Call it decolonisation, deNehru Museumisation, or whatever you will. But never has renaming been taken up with so much vim, vigour and verve. Take the area once called United Provinces, itself a renaming of a place called United Provinces of Agra and Oudh. It would go on, with the addition of the ex-princely states of Rampur, Banaras and Tehri Garhwal, to be renamed Uttar Pradesh. But it remains the same entity, the same terrain as ever before.
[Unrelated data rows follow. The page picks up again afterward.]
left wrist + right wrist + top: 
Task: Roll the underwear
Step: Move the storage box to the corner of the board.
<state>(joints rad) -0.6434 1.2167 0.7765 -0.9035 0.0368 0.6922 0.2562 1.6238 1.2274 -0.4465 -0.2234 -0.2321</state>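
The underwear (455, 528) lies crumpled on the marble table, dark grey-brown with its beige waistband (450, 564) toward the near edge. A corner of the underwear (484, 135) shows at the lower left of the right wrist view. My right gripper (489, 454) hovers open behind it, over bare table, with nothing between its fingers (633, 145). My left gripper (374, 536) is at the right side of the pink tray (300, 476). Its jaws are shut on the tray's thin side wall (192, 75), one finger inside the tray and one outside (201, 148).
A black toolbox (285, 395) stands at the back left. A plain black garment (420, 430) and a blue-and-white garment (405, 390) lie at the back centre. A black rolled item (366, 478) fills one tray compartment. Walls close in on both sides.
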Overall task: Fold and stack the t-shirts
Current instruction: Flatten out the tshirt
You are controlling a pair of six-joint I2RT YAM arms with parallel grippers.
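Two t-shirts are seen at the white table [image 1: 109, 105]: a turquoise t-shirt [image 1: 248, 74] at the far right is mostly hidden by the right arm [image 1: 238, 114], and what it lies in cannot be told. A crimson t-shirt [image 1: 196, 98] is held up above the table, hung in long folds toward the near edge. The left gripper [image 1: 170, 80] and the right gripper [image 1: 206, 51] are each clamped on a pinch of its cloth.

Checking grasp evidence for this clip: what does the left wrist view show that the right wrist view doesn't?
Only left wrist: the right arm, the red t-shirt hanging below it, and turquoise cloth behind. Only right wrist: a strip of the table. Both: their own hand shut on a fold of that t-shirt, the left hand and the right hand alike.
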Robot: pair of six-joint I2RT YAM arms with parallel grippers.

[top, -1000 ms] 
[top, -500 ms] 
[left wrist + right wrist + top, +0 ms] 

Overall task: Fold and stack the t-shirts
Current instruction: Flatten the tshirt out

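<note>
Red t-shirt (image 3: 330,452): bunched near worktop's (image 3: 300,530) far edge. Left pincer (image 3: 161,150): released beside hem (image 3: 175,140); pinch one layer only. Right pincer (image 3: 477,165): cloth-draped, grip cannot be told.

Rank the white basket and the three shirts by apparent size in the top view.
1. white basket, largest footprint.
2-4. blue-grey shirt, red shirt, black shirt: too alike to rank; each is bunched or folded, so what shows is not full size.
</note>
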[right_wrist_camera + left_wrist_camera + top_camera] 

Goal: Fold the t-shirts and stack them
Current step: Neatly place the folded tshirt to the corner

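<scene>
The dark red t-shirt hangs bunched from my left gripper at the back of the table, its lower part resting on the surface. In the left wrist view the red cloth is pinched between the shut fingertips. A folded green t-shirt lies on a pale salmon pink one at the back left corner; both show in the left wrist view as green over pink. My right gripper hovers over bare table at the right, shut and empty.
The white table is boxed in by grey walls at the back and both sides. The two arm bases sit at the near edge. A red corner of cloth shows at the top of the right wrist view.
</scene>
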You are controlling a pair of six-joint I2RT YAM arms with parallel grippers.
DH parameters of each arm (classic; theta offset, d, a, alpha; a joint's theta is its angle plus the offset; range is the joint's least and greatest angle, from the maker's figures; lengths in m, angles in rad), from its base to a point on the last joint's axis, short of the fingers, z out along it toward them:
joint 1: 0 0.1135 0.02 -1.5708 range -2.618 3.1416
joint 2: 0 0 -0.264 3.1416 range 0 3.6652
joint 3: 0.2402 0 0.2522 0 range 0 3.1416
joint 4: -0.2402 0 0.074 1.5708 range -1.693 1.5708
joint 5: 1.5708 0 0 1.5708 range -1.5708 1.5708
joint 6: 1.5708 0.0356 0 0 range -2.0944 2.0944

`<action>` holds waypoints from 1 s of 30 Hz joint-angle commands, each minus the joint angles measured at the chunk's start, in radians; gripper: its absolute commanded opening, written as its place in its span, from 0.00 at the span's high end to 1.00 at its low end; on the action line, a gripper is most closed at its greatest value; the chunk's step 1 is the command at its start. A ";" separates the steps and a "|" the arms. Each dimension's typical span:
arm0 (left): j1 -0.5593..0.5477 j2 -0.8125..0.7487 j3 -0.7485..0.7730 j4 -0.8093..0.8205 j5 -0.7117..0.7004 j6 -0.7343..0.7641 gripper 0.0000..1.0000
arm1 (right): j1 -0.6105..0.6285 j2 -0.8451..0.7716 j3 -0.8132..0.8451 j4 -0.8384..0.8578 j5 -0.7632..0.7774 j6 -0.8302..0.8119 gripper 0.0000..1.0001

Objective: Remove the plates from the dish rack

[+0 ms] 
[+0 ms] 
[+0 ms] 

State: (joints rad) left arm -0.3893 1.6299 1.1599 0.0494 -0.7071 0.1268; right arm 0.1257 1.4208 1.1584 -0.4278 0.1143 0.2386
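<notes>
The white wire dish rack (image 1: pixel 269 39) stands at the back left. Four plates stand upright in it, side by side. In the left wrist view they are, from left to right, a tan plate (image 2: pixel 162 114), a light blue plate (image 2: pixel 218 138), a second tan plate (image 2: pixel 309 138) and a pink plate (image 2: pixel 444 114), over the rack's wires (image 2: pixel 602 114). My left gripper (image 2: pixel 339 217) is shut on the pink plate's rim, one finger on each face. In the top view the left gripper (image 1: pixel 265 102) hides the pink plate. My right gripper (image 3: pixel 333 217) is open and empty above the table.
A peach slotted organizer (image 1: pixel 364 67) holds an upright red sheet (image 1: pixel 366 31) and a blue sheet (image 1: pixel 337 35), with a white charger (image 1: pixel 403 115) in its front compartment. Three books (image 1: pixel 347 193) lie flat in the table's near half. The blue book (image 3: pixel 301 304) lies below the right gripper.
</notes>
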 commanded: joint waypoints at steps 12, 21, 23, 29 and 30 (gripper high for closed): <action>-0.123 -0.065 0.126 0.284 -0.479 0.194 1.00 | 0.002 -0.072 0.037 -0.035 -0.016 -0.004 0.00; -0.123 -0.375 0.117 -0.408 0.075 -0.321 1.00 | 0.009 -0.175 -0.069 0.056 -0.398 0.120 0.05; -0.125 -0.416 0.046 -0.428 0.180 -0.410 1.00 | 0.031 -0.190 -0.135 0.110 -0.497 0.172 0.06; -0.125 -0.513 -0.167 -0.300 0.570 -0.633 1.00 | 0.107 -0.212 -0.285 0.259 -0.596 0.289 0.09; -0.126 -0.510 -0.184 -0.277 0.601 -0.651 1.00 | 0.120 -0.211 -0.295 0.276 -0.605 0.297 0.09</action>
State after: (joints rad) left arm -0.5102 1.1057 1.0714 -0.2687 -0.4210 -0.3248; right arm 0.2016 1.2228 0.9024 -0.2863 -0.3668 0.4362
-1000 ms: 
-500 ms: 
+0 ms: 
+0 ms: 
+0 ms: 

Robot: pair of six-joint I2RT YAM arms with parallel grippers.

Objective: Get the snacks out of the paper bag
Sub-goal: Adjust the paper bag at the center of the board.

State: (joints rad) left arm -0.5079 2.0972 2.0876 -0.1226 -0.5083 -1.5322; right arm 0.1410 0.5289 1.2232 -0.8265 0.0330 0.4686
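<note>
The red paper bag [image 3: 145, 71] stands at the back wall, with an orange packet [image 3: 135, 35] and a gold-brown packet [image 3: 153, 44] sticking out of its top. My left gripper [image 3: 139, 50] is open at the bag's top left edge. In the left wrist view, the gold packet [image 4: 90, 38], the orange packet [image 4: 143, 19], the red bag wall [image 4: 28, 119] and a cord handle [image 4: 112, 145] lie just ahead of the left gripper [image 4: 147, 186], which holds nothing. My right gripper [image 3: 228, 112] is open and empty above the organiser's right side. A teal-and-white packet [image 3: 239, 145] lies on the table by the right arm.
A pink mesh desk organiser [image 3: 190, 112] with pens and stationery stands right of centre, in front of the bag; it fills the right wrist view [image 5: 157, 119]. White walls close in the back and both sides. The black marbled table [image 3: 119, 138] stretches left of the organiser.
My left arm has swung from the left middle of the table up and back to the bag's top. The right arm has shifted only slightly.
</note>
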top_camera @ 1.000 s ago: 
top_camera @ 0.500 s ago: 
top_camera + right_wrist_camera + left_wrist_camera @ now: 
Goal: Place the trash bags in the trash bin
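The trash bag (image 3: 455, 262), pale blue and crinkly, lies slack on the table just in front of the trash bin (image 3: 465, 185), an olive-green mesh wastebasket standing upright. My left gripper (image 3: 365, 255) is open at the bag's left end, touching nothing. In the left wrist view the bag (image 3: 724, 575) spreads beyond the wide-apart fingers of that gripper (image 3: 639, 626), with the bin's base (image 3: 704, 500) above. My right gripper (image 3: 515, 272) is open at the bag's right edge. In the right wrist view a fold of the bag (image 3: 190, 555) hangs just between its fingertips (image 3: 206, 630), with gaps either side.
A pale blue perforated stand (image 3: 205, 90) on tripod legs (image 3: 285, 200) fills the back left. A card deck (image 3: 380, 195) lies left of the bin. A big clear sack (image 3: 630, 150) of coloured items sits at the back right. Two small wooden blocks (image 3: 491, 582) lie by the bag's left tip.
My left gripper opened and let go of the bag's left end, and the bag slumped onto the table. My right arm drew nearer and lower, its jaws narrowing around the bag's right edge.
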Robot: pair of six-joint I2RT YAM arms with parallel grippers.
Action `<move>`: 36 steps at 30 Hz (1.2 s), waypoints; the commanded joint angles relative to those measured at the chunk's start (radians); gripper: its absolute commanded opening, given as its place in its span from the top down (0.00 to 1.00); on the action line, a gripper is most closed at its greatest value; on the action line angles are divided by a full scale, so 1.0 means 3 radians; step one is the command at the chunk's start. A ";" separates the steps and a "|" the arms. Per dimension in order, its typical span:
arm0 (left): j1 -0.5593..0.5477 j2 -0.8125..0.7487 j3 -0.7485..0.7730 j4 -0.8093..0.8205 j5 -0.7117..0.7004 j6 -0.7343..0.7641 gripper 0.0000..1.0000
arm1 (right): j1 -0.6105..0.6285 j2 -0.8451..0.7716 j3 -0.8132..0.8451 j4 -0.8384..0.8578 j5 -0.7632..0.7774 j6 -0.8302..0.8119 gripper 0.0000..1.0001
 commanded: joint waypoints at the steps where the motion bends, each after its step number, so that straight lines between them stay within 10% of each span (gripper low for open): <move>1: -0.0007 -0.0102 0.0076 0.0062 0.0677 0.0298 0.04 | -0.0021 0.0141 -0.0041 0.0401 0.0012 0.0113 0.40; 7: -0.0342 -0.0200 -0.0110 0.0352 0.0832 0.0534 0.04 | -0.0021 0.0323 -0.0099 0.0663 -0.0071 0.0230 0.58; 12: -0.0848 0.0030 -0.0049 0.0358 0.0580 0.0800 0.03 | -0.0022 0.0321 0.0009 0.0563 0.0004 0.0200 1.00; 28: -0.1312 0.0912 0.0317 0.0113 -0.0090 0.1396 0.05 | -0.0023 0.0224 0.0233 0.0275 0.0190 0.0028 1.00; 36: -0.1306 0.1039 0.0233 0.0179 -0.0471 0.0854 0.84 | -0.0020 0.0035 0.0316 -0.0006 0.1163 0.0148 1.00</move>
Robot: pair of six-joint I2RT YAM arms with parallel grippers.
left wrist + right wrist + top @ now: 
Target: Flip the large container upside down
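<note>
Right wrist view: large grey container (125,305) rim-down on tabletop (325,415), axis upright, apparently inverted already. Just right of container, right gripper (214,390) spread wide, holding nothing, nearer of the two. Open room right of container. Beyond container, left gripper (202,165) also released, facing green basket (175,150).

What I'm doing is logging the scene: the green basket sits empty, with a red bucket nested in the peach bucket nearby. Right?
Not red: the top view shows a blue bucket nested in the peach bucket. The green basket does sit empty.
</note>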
The state of Uttarakhand carved out of UP is no new chunk imported from, say, Alaska, but a bit of UP now given a new, differentiating name. Yes, humans are big on differentiators.

Naming and renaming things have a divine quality to it even as it is a human activity. So, even though ‘Lord God’ of Genesis 2:19 ‘formed every beast of the field, and every fowl of the air’ – the Bible seems a bit iffy about who created marine creatures – ‘whatsoever Adam called every living creature, that was the name thereof’. So, god proposes, man disposes of names. Naamkaran is a big deal in all cultures. Now, re-naamkaran is gaining ground. Whether it’s renaming oneself through affidavit or social use, or renaming places or objects to claim or reclaim them, try re-nomenclaturing. Call ‘sky’, for instance, ‘pencil’, or ‘fridge’, ‘fabulous’. You’ll probably feel better without sky or fridge caring one bit.